Records from a data collection
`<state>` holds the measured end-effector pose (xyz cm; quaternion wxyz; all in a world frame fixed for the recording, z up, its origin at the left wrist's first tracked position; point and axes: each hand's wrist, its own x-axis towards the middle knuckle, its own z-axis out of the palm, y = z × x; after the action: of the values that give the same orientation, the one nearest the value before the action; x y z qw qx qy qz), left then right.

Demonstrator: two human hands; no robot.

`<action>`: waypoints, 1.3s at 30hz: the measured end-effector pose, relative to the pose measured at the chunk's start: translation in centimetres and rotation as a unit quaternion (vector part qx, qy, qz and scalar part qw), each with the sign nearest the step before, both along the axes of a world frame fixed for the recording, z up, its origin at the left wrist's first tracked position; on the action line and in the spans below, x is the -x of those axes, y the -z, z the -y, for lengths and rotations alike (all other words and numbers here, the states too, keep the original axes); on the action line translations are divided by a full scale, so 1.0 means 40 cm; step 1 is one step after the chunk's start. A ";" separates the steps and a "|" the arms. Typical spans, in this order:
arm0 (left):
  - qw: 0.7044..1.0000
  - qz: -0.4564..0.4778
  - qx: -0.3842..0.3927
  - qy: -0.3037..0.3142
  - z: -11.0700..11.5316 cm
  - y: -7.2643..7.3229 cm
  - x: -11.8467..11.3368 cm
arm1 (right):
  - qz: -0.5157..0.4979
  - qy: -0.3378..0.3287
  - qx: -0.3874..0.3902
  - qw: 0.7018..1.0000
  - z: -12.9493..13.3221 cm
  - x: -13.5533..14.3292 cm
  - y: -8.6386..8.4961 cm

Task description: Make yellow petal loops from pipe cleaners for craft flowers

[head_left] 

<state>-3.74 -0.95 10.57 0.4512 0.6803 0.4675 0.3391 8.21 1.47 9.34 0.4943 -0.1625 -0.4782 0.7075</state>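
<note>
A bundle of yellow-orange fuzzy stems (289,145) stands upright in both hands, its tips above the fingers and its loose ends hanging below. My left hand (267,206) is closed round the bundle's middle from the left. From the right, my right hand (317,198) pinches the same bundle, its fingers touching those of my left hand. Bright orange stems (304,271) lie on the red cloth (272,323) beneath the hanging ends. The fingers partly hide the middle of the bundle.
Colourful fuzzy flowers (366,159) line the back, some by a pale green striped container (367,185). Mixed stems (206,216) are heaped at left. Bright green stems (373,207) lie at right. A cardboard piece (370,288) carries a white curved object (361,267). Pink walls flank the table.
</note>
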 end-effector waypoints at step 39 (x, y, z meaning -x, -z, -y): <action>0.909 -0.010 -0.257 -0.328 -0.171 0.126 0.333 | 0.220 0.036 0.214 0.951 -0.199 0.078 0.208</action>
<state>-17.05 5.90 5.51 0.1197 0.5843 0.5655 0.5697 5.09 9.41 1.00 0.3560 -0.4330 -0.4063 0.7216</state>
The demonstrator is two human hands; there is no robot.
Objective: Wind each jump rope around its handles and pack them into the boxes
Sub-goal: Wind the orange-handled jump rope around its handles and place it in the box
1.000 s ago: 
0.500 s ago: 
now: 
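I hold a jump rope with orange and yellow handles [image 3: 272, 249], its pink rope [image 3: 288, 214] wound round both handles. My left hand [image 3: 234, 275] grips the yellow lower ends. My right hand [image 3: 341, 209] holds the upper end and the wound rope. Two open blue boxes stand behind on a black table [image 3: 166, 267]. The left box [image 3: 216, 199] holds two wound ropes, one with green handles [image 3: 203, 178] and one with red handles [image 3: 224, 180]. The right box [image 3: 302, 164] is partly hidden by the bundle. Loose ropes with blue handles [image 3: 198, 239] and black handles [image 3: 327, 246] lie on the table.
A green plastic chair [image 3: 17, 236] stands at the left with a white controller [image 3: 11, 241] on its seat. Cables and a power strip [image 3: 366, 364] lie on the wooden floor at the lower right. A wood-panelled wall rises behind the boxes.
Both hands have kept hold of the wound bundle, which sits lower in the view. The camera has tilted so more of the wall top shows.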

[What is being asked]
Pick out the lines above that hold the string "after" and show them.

[Exercise output]
`<state>` holds the measured end-effector pose (xyz cm; quaternion wxyz; all in a world frame fixed for the recording, z up, its origin at the left wrist's first tracked position; point and axes: each hand's wrist, its own x-axis towards the middle knuckle, its own z-axis out of the palm, y = z × x; after the action: of the values that give the same orientation, the one nearest the value before the action; x y z qw qx qy qz), left then right.
`<action>`: waypoints, 1.3s at 30hz: the measured end-effector pose, relative to the pose measured at the chunk's start: translation in centimetres and rotation as a unit quaternion (vector part qx, qy, qz and scalar part qw), each with the sign nearest the step before, both along the axes of a world frame fixed for the recording, z up, its origin at the left wrist's first tracked position; on the action line and in the spans below, x is the -x of those axes, y the -z, z the -y, for lengths and rotations alike (all other words and numbers here, the states too, keep the original axes); on the action line translations are divided by a full scale, so 1.0 means 40 cm; step 1 is one step after the chunk's start. A ";" separates the steps and a "|" the arms. Typical spans, in this order:

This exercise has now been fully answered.